### Action item:
As the answer, give exactly the lines of the records below from the one with "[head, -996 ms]" through the one with "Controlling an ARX", ends included and pictures left out.

• • •

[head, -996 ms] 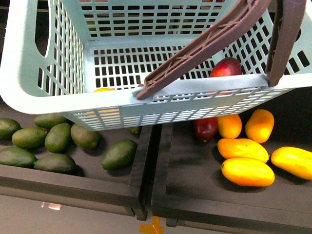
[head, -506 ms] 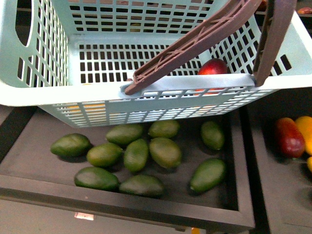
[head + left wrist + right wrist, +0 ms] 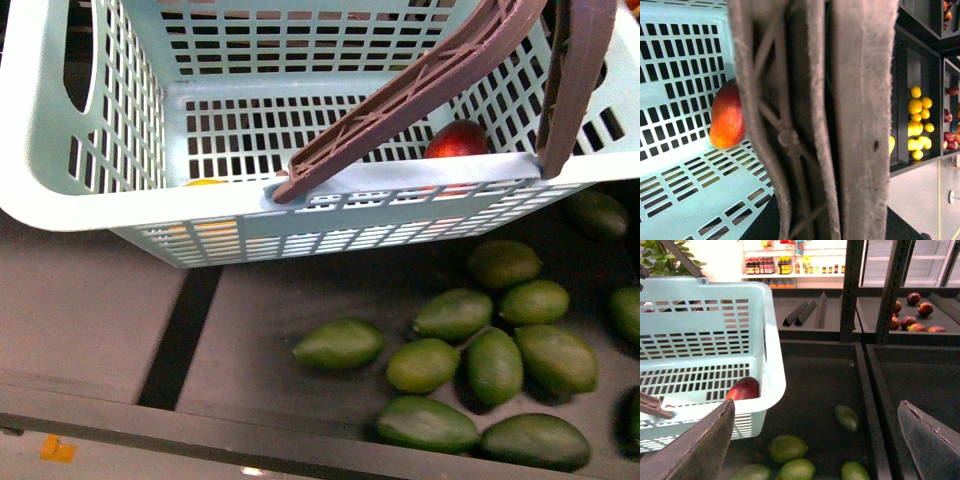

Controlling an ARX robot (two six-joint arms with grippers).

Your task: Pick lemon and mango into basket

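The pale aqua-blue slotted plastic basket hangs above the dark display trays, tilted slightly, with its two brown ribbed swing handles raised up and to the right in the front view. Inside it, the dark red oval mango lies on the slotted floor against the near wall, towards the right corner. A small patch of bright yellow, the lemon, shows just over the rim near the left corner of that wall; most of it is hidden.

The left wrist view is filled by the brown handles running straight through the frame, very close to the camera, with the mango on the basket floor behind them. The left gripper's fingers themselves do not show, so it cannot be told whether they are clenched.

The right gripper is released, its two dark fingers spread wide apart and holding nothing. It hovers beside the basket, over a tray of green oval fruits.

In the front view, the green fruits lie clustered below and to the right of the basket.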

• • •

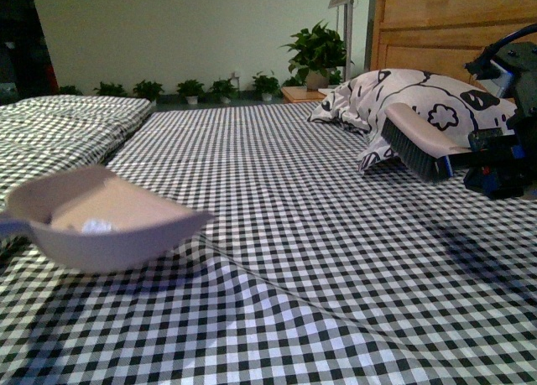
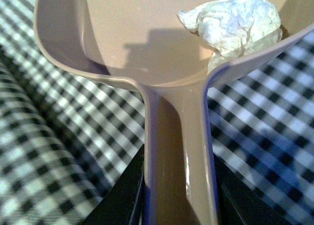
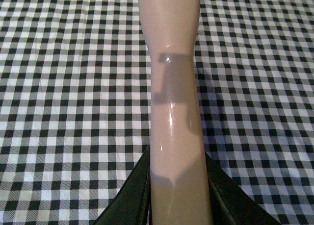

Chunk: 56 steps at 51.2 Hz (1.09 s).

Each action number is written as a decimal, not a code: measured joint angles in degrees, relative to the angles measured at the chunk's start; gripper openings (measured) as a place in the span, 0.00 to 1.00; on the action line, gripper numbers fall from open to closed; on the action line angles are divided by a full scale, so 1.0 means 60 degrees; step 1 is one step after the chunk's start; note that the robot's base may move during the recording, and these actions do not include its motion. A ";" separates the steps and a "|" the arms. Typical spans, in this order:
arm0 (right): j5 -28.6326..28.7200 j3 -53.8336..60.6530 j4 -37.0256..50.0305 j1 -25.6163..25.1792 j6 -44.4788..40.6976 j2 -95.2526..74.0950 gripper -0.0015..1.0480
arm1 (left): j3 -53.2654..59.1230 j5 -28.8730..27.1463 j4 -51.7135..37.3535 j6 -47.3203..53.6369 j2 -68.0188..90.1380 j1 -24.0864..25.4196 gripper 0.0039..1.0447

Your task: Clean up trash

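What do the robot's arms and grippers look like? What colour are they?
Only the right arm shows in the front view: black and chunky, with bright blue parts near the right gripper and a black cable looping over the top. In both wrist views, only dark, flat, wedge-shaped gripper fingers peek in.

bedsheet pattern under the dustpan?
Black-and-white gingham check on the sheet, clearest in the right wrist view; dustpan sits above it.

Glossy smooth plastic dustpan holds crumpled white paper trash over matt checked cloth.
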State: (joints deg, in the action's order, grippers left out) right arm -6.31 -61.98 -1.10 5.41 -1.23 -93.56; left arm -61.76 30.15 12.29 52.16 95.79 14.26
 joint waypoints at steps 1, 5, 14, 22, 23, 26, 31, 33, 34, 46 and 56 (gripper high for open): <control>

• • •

### Answer for this exercise:
[head, -996 ms] 
[head, -506 ms] 
[head + left wrist + right wrist, +0 ms] 

Controlling an ARX robot (two six-joint arms with grippers).

This exercise requires no further response.